The Very Large Array (VLA) and the frequency agile interferometer at the Owens Valley Radio Observatory (OVRO) were used to observe the M8.1 flare of 23 June, 1988. The VLA obtained images prior to and during the flare at 333 MHz, and at 1.5 and 4.7 GHz. The frequency agile interferometer at Owens Valley obtained interferometer amplitude and total power spectra of the flare at 45 frequencies between 1 and 18 GHz. The observations were supplemented by radiometer measurements made by the USAF RSTN network site at Palehua, HI, by GOES soft X-ray observations, by USAF SOON Hα filtergrams, and by a KPNO photospheric magnetogram.
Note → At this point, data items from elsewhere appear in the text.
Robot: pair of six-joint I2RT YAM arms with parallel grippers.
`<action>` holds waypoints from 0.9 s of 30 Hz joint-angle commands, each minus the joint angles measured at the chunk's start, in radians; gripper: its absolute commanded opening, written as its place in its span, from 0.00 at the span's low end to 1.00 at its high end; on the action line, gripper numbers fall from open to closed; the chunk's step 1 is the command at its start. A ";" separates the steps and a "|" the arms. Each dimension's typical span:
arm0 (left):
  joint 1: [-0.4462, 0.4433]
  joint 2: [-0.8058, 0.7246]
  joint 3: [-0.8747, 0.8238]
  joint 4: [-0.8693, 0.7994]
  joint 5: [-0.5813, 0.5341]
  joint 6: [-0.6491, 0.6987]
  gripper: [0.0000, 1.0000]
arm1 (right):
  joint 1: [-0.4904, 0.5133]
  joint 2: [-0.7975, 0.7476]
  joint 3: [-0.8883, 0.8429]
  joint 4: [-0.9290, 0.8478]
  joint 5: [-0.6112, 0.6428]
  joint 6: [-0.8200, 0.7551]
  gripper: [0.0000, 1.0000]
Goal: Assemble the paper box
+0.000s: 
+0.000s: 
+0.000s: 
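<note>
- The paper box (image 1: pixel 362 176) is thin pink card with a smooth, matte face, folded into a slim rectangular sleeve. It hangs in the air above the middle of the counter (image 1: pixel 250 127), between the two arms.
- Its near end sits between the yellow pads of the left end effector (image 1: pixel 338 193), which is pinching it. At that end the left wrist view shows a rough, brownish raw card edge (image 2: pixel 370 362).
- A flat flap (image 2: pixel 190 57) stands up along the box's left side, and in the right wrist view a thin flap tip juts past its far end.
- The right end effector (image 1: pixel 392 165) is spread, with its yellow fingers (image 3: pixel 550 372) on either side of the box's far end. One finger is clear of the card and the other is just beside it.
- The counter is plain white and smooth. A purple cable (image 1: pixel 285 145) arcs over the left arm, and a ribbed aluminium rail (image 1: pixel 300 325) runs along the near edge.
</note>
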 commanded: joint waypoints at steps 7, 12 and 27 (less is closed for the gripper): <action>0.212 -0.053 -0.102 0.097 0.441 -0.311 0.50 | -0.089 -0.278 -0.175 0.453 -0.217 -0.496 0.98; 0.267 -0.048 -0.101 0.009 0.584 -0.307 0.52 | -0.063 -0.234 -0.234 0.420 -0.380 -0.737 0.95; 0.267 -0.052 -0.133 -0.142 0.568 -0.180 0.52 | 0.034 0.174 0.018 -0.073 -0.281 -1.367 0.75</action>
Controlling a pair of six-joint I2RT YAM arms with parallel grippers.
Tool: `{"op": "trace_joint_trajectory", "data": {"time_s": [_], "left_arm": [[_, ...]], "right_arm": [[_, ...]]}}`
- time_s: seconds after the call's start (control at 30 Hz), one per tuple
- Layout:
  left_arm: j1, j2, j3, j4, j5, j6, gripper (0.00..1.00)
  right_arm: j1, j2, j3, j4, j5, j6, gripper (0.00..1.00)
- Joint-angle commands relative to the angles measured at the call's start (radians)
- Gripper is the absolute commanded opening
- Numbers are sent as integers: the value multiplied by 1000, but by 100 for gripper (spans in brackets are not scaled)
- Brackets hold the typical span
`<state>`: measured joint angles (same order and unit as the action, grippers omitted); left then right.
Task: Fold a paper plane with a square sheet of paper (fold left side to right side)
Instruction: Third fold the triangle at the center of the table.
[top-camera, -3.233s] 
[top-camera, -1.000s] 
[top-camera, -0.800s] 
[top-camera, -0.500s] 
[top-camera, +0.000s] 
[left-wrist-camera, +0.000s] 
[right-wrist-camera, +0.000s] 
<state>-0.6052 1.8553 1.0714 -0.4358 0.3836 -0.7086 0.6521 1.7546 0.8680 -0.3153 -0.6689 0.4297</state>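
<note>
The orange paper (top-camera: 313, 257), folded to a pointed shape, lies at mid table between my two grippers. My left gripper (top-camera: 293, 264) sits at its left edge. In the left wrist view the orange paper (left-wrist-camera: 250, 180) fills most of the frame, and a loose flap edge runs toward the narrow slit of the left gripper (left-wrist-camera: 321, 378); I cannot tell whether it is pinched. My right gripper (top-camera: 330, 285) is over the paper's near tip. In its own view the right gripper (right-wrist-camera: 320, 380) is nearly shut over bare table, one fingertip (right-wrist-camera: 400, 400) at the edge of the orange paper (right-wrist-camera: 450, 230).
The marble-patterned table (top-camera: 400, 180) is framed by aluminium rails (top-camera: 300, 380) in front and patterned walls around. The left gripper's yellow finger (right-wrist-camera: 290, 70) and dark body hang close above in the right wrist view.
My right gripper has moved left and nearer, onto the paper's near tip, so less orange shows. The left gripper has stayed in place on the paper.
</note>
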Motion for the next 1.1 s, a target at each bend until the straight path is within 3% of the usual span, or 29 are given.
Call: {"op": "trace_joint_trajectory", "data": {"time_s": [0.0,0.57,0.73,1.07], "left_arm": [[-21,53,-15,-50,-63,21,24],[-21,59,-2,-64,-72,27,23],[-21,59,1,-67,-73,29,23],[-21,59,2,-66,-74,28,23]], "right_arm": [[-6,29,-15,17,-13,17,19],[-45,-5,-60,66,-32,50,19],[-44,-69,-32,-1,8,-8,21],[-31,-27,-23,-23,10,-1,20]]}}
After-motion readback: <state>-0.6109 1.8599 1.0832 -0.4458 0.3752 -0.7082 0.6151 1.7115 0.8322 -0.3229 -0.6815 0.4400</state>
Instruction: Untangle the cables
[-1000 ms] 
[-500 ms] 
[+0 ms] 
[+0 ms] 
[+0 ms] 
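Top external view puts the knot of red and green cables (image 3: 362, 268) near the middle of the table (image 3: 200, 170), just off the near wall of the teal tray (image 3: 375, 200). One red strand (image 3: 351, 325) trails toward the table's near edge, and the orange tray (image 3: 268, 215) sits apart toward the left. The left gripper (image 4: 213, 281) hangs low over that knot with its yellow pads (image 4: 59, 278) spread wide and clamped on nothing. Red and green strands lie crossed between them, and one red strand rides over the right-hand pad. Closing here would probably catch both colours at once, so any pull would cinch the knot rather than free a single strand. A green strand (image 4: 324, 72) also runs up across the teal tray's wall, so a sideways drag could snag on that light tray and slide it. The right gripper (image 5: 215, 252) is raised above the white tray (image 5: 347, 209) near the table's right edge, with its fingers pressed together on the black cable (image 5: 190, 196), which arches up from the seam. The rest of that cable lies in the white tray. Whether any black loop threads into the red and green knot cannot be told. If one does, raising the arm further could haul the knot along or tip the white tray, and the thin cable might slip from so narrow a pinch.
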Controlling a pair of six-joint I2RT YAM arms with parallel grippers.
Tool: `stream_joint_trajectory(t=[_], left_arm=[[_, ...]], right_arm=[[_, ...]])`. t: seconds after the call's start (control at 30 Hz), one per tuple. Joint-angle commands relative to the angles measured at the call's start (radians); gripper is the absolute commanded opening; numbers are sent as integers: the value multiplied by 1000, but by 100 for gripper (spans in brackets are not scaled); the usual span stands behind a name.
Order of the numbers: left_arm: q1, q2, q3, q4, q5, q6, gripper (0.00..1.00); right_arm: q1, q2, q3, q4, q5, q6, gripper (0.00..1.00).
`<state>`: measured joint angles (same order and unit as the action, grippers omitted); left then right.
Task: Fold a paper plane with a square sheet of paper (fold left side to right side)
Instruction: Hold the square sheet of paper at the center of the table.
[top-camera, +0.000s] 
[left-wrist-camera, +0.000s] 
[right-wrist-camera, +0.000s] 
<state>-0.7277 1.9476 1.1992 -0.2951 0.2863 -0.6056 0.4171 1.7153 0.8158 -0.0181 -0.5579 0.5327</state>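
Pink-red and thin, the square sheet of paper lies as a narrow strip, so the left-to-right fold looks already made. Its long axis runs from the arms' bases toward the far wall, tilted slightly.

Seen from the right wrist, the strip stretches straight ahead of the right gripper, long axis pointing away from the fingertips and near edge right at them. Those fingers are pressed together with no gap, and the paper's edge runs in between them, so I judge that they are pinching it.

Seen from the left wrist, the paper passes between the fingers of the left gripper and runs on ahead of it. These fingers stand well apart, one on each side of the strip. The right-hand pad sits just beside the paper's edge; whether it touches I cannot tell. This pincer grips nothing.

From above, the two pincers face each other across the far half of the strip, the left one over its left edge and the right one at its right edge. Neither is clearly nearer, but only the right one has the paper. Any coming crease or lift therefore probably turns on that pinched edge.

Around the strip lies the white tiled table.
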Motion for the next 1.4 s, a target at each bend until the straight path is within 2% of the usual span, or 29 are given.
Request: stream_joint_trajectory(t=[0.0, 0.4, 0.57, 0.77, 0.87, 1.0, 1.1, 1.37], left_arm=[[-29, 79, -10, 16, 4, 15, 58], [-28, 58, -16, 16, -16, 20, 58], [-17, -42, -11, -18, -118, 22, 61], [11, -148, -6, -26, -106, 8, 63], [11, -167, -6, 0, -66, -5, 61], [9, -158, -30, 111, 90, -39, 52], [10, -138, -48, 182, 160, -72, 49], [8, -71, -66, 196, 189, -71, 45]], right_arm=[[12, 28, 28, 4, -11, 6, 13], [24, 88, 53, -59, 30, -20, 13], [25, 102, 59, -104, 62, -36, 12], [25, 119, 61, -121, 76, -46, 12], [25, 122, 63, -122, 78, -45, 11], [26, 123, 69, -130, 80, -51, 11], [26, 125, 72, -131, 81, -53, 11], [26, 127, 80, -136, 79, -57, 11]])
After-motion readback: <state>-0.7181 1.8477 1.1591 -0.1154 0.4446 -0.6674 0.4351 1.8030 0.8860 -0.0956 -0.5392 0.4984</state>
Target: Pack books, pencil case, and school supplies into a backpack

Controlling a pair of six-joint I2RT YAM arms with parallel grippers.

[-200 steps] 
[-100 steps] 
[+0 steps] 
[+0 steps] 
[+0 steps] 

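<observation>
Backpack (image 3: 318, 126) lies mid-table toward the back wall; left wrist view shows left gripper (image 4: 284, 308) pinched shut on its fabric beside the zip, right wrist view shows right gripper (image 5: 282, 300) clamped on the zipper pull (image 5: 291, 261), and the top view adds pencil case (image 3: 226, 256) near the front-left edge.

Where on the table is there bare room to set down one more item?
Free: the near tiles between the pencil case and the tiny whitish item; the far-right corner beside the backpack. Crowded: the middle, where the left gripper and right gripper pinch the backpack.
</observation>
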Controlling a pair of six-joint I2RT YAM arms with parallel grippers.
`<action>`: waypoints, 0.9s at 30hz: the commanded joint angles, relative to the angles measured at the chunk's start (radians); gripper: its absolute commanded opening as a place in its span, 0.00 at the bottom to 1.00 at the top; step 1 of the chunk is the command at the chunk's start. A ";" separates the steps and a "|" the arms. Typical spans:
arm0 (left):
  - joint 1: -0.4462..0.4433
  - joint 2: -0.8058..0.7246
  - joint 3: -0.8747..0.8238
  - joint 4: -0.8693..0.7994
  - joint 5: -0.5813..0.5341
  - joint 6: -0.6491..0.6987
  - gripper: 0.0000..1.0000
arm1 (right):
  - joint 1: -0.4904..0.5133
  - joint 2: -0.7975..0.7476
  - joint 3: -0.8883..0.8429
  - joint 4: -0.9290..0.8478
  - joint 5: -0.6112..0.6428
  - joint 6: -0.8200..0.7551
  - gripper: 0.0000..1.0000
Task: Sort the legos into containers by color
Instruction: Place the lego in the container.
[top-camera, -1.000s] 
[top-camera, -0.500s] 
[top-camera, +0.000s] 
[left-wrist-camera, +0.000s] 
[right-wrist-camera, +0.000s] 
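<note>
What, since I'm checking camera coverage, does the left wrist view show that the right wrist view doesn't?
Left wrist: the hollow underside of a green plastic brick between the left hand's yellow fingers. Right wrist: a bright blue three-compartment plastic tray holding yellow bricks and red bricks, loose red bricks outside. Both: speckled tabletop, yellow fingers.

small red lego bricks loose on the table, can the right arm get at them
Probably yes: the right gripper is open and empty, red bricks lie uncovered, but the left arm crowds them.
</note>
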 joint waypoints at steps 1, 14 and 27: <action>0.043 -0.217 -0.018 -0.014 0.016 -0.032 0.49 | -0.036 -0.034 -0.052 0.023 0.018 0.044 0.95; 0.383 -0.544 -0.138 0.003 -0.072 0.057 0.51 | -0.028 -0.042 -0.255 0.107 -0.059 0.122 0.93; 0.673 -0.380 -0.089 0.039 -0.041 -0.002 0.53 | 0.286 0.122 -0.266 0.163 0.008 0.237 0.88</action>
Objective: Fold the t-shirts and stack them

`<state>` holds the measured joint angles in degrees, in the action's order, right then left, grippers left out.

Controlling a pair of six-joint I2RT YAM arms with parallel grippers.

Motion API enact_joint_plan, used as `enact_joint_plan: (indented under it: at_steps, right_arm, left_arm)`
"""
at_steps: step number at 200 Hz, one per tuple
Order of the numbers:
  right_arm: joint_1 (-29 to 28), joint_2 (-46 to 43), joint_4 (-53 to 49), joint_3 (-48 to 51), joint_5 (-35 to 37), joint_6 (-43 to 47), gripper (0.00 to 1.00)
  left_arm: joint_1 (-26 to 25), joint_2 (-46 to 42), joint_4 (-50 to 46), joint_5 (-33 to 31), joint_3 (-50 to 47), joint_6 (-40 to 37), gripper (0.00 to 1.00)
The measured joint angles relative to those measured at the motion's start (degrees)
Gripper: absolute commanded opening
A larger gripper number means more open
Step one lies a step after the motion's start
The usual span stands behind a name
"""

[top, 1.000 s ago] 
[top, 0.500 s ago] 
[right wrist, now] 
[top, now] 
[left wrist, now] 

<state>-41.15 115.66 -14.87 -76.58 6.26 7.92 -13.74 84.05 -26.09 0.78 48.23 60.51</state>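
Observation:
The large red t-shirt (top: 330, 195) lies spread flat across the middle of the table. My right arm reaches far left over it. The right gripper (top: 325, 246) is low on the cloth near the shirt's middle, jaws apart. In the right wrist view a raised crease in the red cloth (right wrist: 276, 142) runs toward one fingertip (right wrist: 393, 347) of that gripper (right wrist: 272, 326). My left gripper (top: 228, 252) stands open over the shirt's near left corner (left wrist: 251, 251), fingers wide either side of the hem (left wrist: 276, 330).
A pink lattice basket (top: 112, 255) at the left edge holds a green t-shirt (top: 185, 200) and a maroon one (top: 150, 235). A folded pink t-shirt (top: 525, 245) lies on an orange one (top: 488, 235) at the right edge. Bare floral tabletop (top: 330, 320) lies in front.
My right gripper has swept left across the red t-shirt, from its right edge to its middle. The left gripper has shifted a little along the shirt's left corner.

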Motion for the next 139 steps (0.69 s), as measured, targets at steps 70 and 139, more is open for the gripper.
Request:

The radio data reveal a wide variety of phenomena, including: (i) a multiply impulsive microwave burst that is essentially thermal in character; (ii) stationary discrete components at 1.5 GHz, associated temporally and spatially with distant brightenings in Ha; (iii) a dynamical component at 1.5 GHz associated with hot plasma moving subsonically into the corona; (iv) the appearance of intense, short-lived, decimetric burst activity near the lead sunspot in the active region at 1.5 GHz, indicative of a high degree of inhomogeneity in the source. The unusually complete radio coverage allows us to investigate the transport of energy from the initial site to sites of distant Hα brightenings. The transport of energy appears to be most consistent with slow, thermal processes, rather than rapid transport by nonthermal electron beams.